Does anyone know any Compiler which optimizes code for energy consumption for embedded devices?

Question

It's a general view that a faster code will consume less power because you can put CPU in idle state for more time but when we talk about energy consumption, is following a possibility:

Suppose there's a instruction sequence which gets executed in 1ms and during the execution process the average current consumption was say 40mA . .and your Vdd is 3.3V

so total energy consumed = V*I*t = 3.3 * 40*10^-3 * 1*10^-3 Joules = 13.2*10^-6 Joules

and in another case there's a instruction sequence which gets executed in 2ms and during execution process the average current consumption is 15mA . .and Vdd is 3.3V

so total energey consumed = V*I*t = 3.3 * 15*10^-3 * 2*10^-3 Joules = 9.9*10^-6 Joules

so the question comes to. .. . Is there any architecture which has different instruction sets for performing the same task with different current consumptions?

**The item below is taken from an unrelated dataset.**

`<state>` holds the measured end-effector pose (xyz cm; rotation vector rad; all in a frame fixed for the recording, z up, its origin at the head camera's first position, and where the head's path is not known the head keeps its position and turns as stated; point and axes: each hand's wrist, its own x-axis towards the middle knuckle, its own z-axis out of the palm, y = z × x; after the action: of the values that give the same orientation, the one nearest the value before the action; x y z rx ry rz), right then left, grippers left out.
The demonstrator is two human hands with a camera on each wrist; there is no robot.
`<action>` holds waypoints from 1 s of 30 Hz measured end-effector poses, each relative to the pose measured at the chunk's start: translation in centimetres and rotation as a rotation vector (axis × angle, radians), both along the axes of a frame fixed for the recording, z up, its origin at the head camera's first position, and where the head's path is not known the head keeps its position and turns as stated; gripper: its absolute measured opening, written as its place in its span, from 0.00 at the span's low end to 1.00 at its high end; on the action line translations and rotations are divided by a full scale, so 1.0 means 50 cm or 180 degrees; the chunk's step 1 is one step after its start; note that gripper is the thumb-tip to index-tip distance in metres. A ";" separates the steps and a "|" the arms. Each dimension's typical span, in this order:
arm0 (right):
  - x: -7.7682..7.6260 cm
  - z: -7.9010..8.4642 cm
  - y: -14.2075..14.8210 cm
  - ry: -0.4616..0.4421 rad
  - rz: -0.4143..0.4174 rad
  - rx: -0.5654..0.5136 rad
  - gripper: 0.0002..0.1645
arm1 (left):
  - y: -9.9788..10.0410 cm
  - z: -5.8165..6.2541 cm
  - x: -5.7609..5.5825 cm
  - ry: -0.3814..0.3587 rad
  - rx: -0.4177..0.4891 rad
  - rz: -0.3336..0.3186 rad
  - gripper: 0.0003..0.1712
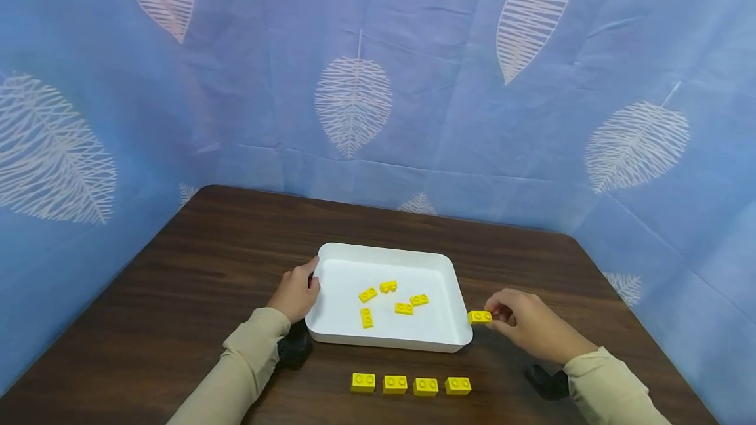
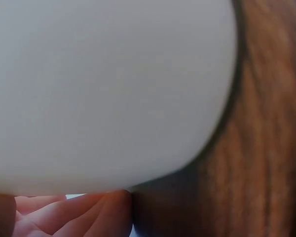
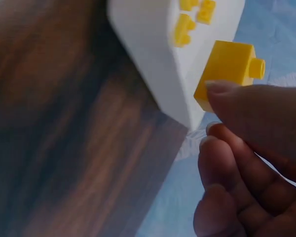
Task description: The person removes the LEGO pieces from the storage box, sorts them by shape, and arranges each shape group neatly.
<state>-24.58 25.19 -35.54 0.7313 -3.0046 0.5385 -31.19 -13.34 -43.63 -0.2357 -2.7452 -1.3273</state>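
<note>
A yellow toy brick [image 1: 479, 317] with two studs is pinched between the thumb and fingers of my right hand [image 1: 528, 323], just off the right rim of a shallow white tray [image 1: 384, 344]. The right wrist view shows the thumb across the side of this brick [image 3: 224, 61], its stud facing outward. My left hand [image 1: 295, 294] grips the tray's left edge, thumb at the rim and a finger reaching along the wall. Up close in the left wrist view, the tray wall [image 2: 113, 98] hides part of the fingers [image 2: 103, 215]. Several yellow bricks [image 1: 404, 308] lie scattered in the tray.
A row of several yellow two-stud bricks [image 1: 394, 384] stands on the dark wooden table [image 1: 248, 235] in front of the tray. Behind the table hangs a blue cloth [image 1: 437, 117] with white leaf prints. Black wrist devices [image 1: 294, 346] sit under both forearms.
</note>
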 end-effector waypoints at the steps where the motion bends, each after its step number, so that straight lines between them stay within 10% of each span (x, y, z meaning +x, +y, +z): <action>1: 0.008 -0.004 0.006 -0.0045 0.0010 -0.0002 0.09 | -0.001 0.000 0.000 -0.0008 0.0007 0.0001 0.28; 15: 0.093 -0.078 0.036 -0.0528 0.0329 -0.0224 0.09 | -0.001 0.000 -0.004 0.0069 -0.0120 0.0000 0.28; 30: 0.107 -0.095 0.049 -0.0425 0.0417 -0.0240 0.10 | -0.003 0.000 -0.004 -0.0061 -0.0016 -0.0033 0.28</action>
<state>-19.23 27.63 -40.32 0.9274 -3.0514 0.7289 -31.40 -13.48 -43.62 -0.2392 -2.7670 -1.3322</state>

And if there are ...then is there any compiler which takes this into account and generates a code which is energy efficient?

Answer 1

There is none that I know of, but I think this should be possible using a compiler framework like LLVM, by adapting the instruction scheduler's weighting algorithm.

Edit: there has been a talk about Energy Consumption Analytics in LLVM at FOSDEM.

Answer 2

Virtually any "code optimization" done by a compiler, that computes the answer more quickly than the non-optimized code, is "energy saving". (As another poster observed, avoiding cache misses is a big win). So the real question is, "what optimizations are explicitly intended to save energy, vs. reduce execution time?" (Note: some "optimizations" reduce code footprint size (by abstracting sequences of code into subroutines, etc.); this may actually cost more energy).

An unusual one, that I have not seen in any compiler, is changing the representation of the data. It turns out that the cost of storing/transmitting a zero bit, is different than the cost of storing a one bit. (My experience with TTL and CMOS is "zero" are are more expensive, because they are implemented in hardware as a kind of "active pull-down" through a resistor from the powersupply, causing current flow thus heat, whereas "ones" are implemented by letting a signal "float high" through the same pull down). If there is a bias, then one should implement the program code and data to maximize the number of one bits, rather than zero bits.

For data, this should be relatively straightforward to do. See this paper for a very nice survey and analysis of value found in memory; it contains some pretty wonderful charts. A common theme is A large number of memory locations are occupied by members of a small set of distinct values. In fact, only a very small number of values (up to 8) occupy up to 48% of memory locations, often being very small numbers (the papers shows for some programs that a significant fraction of the data transfers are for small values, e.g., 0 to 4, with zero being essentially the most common value). If zeros are truly more expensive to store/transfer than ones, small common values suggest storing values in their ones complement format. This is a pretty easy optimization to implement. Given that the values are not always the smallest N naturals, one could replace the Nth most frequent value in memory with N and store the complement of N, doing a lookup of the actual value closer to the processor. (The paper's author suggests a hardware "value reuse" cache, but that's not a compiler optimization).

This is a bit hard to organize for program code, since the instruction set determines what you can say, and usually the instruction set was designed independently of any energy measurements. Yet one could choose different instruction sequences (that's what optimizers do) and maximized for one bits in the instruction stream. I doubt this is very effective on conventional instruction set opcodes. Once certainly could place variables into locations whose address has large numbers of one bits, and prefer use registers with higher numbers rather than lower ones (on the x86, EAX is binary-register-number 000 and EDI is register number 111) One could go so far as to design an instruction set according to instruction execution frequencies, assigning opcode with larger numbers of one bits to frequently executed instructions.